— Brief —
Each entry below has to be written out again without any change.

Dataset excerpts
++++++++++++++++++++
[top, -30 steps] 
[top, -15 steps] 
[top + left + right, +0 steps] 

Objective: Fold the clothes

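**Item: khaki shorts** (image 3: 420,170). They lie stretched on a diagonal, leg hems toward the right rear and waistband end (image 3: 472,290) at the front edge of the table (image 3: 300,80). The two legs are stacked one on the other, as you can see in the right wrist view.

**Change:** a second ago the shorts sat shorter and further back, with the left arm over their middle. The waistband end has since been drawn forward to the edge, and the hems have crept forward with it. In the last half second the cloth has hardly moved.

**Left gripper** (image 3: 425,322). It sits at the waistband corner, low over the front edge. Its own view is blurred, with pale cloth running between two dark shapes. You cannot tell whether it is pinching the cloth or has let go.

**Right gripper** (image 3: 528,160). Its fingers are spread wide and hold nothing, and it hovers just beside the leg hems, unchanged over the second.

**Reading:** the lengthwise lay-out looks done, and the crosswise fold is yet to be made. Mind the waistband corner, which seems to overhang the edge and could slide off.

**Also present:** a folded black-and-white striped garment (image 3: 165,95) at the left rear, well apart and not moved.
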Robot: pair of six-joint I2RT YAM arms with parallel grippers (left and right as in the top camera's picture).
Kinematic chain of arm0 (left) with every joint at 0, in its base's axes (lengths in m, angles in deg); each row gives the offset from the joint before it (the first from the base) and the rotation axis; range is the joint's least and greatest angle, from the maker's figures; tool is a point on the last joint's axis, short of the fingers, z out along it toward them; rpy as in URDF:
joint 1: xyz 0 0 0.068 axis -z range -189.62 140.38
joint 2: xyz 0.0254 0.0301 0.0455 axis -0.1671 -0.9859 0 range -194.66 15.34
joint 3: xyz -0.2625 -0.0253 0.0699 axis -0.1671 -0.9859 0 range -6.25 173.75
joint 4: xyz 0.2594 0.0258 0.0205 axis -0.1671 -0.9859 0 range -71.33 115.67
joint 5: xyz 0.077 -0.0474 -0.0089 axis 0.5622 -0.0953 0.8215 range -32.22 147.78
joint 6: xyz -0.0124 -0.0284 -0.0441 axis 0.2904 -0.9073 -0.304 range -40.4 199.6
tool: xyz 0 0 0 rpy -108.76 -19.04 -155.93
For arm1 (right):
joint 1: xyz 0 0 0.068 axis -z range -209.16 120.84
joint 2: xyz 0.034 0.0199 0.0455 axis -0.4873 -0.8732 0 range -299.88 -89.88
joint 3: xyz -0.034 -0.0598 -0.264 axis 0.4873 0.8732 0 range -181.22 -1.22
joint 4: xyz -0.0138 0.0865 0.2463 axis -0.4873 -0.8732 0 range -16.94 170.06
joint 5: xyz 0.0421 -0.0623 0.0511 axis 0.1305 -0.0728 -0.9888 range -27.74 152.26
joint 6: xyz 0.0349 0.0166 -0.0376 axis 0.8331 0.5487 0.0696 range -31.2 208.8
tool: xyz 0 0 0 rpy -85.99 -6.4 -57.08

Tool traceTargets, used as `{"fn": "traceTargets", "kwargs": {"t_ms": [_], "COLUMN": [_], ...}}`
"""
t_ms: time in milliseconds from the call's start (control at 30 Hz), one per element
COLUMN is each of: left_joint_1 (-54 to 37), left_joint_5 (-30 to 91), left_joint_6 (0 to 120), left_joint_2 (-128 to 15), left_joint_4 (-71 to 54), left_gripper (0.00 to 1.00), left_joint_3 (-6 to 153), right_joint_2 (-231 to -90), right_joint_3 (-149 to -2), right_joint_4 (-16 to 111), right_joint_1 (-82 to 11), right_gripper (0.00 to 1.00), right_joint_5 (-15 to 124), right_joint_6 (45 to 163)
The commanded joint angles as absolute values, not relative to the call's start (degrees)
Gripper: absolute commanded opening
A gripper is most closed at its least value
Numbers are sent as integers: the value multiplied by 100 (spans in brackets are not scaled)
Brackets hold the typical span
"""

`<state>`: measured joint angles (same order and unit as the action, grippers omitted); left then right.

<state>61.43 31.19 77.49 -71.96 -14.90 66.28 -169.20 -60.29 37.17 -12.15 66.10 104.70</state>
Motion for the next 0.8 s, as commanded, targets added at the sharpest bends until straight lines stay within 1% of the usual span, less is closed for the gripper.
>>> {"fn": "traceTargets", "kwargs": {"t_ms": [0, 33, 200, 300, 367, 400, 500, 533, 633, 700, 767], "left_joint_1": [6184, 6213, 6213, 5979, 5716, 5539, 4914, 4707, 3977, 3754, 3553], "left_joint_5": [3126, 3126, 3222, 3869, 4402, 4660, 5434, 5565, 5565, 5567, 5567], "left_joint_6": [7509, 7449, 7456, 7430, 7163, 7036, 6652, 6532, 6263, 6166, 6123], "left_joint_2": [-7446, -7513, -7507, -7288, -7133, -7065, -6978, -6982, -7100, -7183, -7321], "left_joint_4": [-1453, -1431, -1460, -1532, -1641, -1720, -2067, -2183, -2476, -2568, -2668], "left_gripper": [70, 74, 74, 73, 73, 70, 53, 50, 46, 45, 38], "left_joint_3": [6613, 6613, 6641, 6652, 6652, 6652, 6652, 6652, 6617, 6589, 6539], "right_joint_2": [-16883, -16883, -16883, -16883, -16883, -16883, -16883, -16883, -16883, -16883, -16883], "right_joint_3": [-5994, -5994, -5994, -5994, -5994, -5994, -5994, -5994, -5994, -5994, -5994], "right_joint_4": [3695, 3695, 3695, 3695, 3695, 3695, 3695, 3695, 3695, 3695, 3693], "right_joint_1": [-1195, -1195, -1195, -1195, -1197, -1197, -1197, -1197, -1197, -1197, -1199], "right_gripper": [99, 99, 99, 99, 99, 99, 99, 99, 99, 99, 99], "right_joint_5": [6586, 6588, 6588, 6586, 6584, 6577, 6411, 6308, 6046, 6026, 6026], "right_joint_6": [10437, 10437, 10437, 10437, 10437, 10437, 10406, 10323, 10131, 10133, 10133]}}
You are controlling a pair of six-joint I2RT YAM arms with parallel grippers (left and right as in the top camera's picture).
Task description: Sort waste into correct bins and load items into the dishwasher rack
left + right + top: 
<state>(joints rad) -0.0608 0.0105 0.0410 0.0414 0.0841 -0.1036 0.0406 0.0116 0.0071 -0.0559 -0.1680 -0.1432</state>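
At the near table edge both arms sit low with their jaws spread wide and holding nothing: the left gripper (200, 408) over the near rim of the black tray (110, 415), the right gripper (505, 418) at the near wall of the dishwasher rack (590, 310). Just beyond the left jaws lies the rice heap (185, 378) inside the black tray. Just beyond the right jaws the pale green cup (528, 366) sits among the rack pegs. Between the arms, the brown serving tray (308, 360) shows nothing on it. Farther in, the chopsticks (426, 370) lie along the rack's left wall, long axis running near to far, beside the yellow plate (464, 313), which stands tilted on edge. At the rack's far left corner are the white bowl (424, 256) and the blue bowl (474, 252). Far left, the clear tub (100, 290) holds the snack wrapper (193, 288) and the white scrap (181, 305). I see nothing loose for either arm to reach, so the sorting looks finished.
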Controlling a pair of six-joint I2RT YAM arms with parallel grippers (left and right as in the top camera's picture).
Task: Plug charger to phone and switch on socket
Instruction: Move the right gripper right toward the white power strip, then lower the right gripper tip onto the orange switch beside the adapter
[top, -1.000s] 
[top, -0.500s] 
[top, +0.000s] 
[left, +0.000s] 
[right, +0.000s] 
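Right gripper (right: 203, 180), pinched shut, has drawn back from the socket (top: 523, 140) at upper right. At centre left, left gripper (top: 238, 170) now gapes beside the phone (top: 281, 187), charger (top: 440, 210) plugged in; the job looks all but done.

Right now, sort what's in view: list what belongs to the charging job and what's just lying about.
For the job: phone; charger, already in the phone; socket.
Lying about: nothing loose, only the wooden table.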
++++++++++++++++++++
— Written answer —
[top, -30 steps] 
[top, -15 steps] 
[top + left + right, +0 steps] 

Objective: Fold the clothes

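**Item: khaki shorts** (image 3: 420,170). They lie stretched on a diagonal, leg hems toward the right rear and waistband end (image 3: 472,290) at the front edge of the table (image 3: 300,80). The two legs are stacked one on the other, as you can see in the right wrist view.

**Change:** a second ago the shorts sat shorter and further back, with the left arm over their middle. The waistband end has since been drawn forward to the edge, and the hems have crept forward with it. In the last half second the cloth has hardly moved.

**Left gripper** (image 3: 425,322). It sits at the waistband corner, low over the front edge. Its own view is blurred, with pale cloth running between two dark shapes. You cannot tell whether it is pinching the cloth or has let go.

**Right gripper** (image 3: 528,160). Its fingers are spread wide and hold nothing, and it hovers just beside the leg hems, unchanged over the second.

**Reading:** the lengthwise lay-out looks done, and the crosswise fold is yet to be made. Mind the waistband corner, which seems to overhang the edge and could slide off.

**Also present:** a folded black-and-white striped garment (image 3: 165,95) at the left rear, well apart and not moved.
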Robot: pair of six-joint I2RT YAM arms with parallel grippers (left and right as in the top camera's picture).
Kinematic chain of arm0 (left) with every joint at 0, in its base's axes (lengths in m, angles in deg); each row gives the offset from the joint before it (the first from the base) and the rotation axis; range is the joint's least and greatest angle, from the maker's figures; tool is a point on the last joint's axis, short of the fingers, z out along it toward them; rpy as in URDF:
joint 1: xyz 0 0 0.068 axis -z range -189.62 140.38
joint 2: xyz 0.0254 0.0301 0.0455 axis -0.1671 -0.9859 0 range -194.66 15.34
joint 3: xyz -0.2625 -0.0253 0.0699 axis -0.1671 -0.9859 0 range -6.25 173.75
joint 4: xyz 0.2594 0.0258 0.0205 axis -0.1671 -0.9859 0 range -71.33 115.67
joint 5: xyz 0.077 -0.0474 -0.0089 axis 0.5622 -0.0953 0.8215 range -32.22 147.78
joint 6: xyz -0.0124 -0.0284 -0.0441 axis 0.2904 -0.9073 -0.304 range -40.4 199.6
tool: xyz 0 0 0 rpy -108.76 -19.04 -155.93
For arm1 (right):
joint 1: xyz 0 0 0.068 axis -z range -209.16 120.84
joint 2: xyz 0.034 0.0199 0.0455 axis -0.4873 -0.8732 0 range -299.88 -89.88
joint 3: xyz -0.034 -0.0598 -0.264 axis 0.4873 0.8732 0 range -181.22 -1.22
joint 4: xyz -0.0138 0.0865 0.2463 axis -0.4873 -0.8732 0 range -16.94 170.06
joint 5: xyz 0.0421 -0.0623 0.0511 axis 0.1305 -0.0728 -0.9888 range -27.74 152.26
joint 6: xyz 0.0349 0.0166 -0.0376 axis 0.8331 0.5487 0.0696 range -31.2 208.8
tool: xyz 0 0 0 rpy -85.99 -6.4 -57.08

Tool traceTargets, used as `{"fn": "traceTargets", "kwargs": {"t_ms": [_], "COLUMN": [_], ...}}`
"""
t_ms: time in milliseconds from the call's start (control at 30 Hz), one per element
COLUMN is each of: left_joint_1 (-54 to 37), left_joint_5 (-30 to 91), left_joint_6 (0 to 120), left_joint_2 (-128 to 15), left_joint_4 (-71 to 54), left_gripper (0.00 to 1.00), left_joint_3 (-6 to 153), right_joint_2 (-231 to -90), right_joint_3 (-149 to -2), right_joint_4 (-16 to 111), right_joint_1 (-82 to 11), right_gripper (0.00 to 1.00), right_joint_5 (-15 to 124), right_joint_6 (45 to 163)
The commanded joint angles as absolute values, not relative to the call's start (degrees)
Gripper: absolute commanded opening
A gripper is most closed at its least value
Numbers are sent as integers: the value multiplied by 100 (spans in brackets are not scaled)
Brackets hold the typical span
"""

`<state>`: measured joint angles (same order and unit as the action, grippers omitted); left then right.

<state>61.43 31.19 77.49 -71.96 -14.90 66.28 -169.20 -60.29 37.17 -12.15 66.10 104.70</state>
Motion for the next 0.8 s, as commanded, targets added at the sharpest bends until straight lines stay within 1% of the usual span, less is closed for the gripper.
>>> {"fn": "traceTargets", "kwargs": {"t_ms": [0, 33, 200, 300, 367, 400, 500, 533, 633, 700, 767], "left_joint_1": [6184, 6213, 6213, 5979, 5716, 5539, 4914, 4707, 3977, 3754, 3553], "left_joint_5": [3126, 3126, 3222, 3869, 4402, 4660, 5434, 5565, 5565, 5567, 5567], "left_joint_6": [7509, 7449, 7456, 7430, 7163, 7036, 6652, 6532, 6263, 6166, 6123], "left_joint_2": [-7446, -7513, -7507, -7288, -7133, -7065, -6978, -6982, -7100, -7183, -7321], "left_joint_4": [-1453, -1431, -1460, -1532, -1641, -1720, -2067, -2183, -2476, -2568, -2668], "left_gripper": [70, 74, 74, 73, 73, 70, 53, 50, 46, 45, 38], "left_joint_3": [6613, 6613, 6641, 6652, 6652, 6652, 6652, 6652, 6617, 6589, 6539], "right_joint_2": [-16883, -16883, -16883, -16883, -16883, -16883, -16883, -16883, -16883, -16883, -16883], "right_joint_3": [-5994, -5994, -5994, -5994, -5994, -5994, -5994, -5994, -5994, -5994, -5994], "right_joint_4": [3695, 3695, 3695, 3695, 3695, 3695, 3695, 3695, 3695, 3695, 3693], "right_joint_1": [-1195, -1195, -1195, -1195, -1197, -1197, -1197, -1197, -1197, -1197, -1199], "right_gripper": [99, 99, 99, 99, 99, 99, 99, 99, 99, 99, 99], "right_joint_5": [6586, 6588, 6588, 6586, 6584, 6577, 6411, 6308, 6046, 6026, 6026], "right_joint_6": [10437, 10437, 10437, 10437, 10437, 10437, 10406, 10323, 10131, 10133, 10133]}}
You are controlling a pair of six-joint I2RT YAM arms with parallel grippers (left and right as in the top camera's picture).
Task description: Sort waste into correct bins and load items into the dishwasher rack
left + right + top: 
<state>(joints rad) -0.0608 0.0105 0.0410 0.0414 0.0841 -0.1036 0.0406 0.0116 0.0071 -0.0559 -0.1680 -0.1432</state>
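At the near table edge both arms sit low with their jaws spread wide and holding nothing: the left gripper (200, 408) over the near rim of the black tray (110, 415), the right gripper (505, 418) at the near wall of the dishwasher rack (590, 310). Just beyond the left jaws lies the rice heap (185, 378) inside the black tray. Just beyond the right jaws the pale green cup (528, 366) sits among the rack pegs. Between the arms, the brown serving tray (308, 360) shows nothing on it. Farther in, the chopsticks (426, 370) lie along the rack's left wall, long axis running near to far, beside the yellow plate (464, 313), which stands tilted on edge. At the rack's far left corner are the white bowl (424, 256) and the blue bowl (474, 252). Far left, the clear tub (100, 290) holds the snack wrapper (193, 288) and the white scrap (181, 305). I see nothing loose for either arm to reach, so the sorting looks finished.
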Controlling a pair of six-joint I2RT YAM arms with parallel grippers (left and right as in the top camera's picture).
Task: Plug charger to phone and switch on socket
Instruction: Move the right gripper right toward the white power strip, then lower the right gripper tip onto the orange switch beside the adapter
[top, -1.000s] 
[top, -0.500s] 
[top, +0.000s] 
[left, +0.000s] 
[right, +0.000s] 
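Right gripper (right: 203, 180), pinched shut, has drawn back from the socket (top: 523, 140) at upper right. At centre left, left gripper (top: 238, 170) now gapes beside the phone (top: 281, 187), charger (top: 440, 210) plugged in; the job looks all but done.

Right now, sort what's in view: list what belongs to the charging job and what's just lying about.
For the job: phone; charger, already in the phone; socket.
Lying about: nothing loose, only the wooden table.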

This exercise requires no additional answer.